Hannah Fry was the presenter of this year’s Royal Institution Christmas Lectures. There were some beautiful demonstrations (in my opinion) on several mathematical subjects that have relevance in the real world. The demonstration of how vaccination is effective using the zombie apocalypse was very thought provoking as was the Christmas present detection machine, which was a great real life (ish) version of the problem of false positives in various kinds of testing.
The one thing that caught my eye from the point of view of programming was Matt Parker’s demonstration of MENACE. MENACE is a computer made of matchboxes that can learn how to play noughts and crosses. There is a matchbox for each position MENACE can face in a game. (MENACE always goes first which means it only needs matchboxes for every other move. Use of symmetry further cuts down the number of matchboxes required.) Each match box contains a number of coloured beads. Each colour represents a different move that can be made from the matchbox’s position. So MENACE makes a move by a human selecting the matchbox for the current position and then selecting bead at random from the box to determine the move.
The learning part comes in as follows:
- If the game is lost, the beads selected from each of the boxes used are thrown away.
- If the game is won, the bead is put back in the box along with three extra beads of the same colour
- If the game is a draw, the bead is put back along with one extra bead of the same colour.
Thus the probability of a move that led to a win or a draw increases and the probability of a move that led to a loss decreases.
My computer simulation of MENACE which I called a “stochastic player” differs from Matthew Scrogg’s version in some important respects:
- The number of matchboxes I track is limited only by the RAM in my computer. Therefore, I decided not to worry about eliminating symmetrical positions.
- I can also track matchboxes for both players of the game. In fact, I can teach my version of MENACE to play noughts and crosses by having it play itself and evaluating the “odd move” boxes the opposite way to the “even move” boxes.
- I thought carefully about how to eliminate the possibility of my MENACE playing an illegal move. In the physical matchbox version, each matchbox starts out with no beads for any of the illegal moves.
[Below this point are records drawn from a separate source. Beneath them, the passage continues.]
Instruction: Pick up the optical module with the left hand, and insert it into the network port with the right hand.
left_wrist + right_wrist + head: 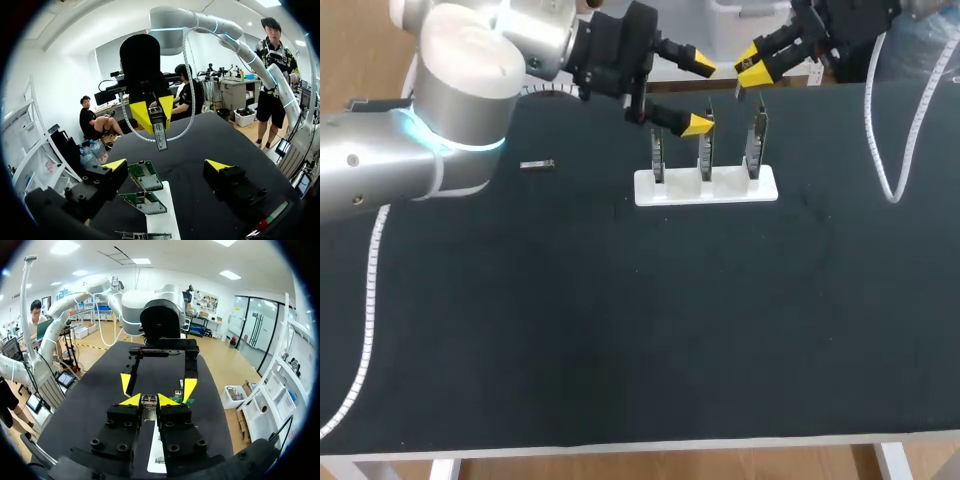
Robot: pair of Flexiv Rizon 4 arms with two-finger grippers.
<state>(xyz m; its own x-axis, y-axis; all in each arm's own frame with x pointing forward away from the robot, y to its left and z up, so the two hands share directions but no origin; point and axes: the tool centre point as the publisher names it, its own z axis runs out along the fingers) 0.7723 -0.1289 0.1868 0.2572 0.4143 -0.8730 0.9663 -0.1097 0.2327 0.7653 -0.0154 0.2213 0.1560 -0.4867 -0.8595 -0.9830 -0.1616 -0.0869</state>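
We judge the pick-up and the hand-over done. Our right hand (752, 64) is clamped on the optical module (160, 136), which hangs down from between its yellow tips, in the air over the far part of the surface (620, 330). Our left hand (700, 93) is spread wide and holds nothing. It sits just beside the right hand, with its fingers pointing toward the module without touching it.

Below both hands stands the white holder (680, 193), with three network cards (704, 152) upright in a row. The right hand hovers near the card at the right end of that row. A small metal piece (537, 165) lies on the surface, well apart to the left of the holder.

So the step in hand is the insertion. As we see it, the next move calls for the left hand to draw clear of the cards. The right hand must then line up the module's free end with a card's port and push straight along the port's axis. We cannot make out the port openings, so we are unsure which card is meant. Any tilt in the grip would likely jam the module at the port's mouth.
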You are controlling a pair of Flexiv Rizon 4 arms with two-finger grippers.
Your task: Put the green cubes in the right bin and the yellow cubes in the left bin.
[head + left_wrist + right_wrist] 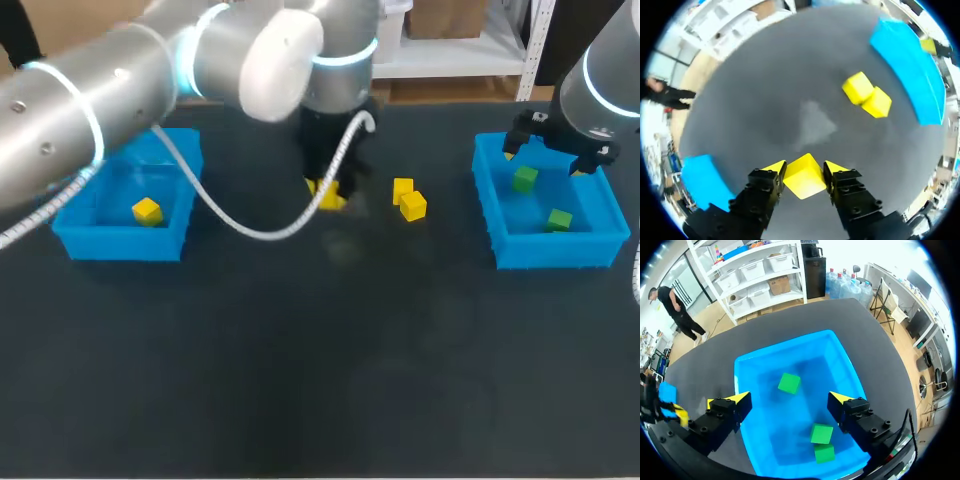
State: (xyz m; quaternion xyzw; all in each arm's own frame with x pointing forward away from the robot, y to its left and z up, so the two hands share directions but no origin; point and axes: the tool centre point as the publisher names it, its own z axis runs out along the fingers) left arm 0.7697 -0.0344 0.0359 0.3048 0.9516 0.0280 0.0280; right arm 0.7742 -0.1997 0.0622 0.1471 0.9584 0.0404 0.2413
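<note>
My left gripper (pixel 328 192) is down on the table's middle, shut on a yellow cube (pixel 804 176) that sits between its two fingers. Two more yellow cubes (pixel 403 187) (pixel 413 206) lie touching each other just to its right, ahead of the gripper in the left wrist view (pixel 858 87). The left blue bin (pixel 70 235) holds one yellow cube (pixel 147 211). My right gripper (pixel 789 399) hangs open above the right blue bin (pixel 785 347), nothing between its fingers. Three green cubes lie in that bin: one apart (pixel 789 383), two close together (pixel 821 433) (pixel 824 453).
My left arm crosses over the left bin, its white cable (pixel 250 228) looping down in front. The dark table (pixel 320 360) stretches wide toward the front edge.
</note>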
In the end, I decided I couldn’t be bothered with that and decided just to add an extra rule: If the game ends in an illegal move, the beads representing the illegal move are all removed from the matchbox for the last move. So, at the beginning, my version of MENACE doesn’t even know the basic rules of noughts and crosses.
The code for the game can be found at https://bitbucket.org/jeremy-pereira/noughtsandcrosses/src/master/. This is still a work in progress. At the time of writing, it has no user interface and the observations below were made using unit test cases. The tag blog-917 represents the state of the code at the point this blog was written.
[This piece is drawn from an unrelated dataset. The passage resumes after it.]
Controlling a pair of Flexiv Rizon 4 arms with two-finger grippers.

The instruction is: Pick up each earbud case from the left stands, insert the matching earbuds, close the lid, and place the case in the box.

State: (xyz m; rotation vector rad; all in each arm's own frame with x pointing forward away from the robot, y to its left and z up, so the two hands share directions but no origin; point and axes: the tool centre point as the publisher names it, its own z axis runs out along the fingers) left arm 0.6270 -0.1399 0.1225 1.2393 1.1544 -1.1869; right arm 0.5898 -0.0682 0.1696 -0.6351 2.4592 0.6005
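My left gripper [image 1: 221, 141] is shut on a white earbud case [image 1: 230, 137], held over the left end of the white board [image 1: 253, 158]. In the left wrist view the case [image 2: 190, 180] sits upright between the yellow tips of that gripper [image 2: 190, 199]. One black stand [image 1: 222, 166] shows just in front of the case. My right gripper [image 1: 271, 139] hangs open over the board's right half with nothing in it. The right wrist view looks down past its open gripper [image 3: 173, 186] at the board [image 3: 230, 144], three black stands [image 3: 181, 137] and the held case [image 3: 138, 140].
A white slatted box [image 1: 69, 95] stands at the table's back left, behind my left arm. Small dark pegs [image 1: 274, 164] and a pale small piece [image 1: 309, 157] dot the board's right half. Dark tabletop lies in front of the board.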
To see how my program faired, I ran a mini tournament of it against itself. The tournament consisted of one hundred rounds of forty games. For each set of forty games, the number of wins for each side, the number of draws and the number of games ending in illegal moves was reported. Also, the number of positions encountered by the player was recorded. In my version of MENACE, the machine starts with no match boxes and creates a matchbox filled with five beads for each move each time it encounters a position it has never seen before.
The above is a typical run of the tournament. The results vary but always have the same general pattern. At first there are a lot of games that end in illegal moves, unsurprisingly. Then one or other (or occasionally both) of noughts or crosses starts winning a bit more. However, this tends to be short lived because the number of draws shoots up until it dominates the results. I assume that learning opportunities are sparse while most games end in illegal moves. Once one side or the other starts winning significant numbers of games, both sides start learning and the player quickly becomes unbeatable – at least by itself.
In terms of the number of positions known, they rise pretty quickly at first, but there seems to be some limit which is approached asymptotically. I do not think this is a hard limit in the sense that all possible positions have been seen in the tournament. For a start, I don’t believe the number of reachable positions in a game of noughts and crosses is anything like as small as nine hundred. This is something I can check if I build a minimax noughts and crosses player. A whole branch of positions might get closed off if the first five descents into that branch results in losses.
Some obvious future avenues include pitting my stochastic player against a minimax solution. Also, I need to build a UI so humans can play and also, it would be good to do a Connect4 player.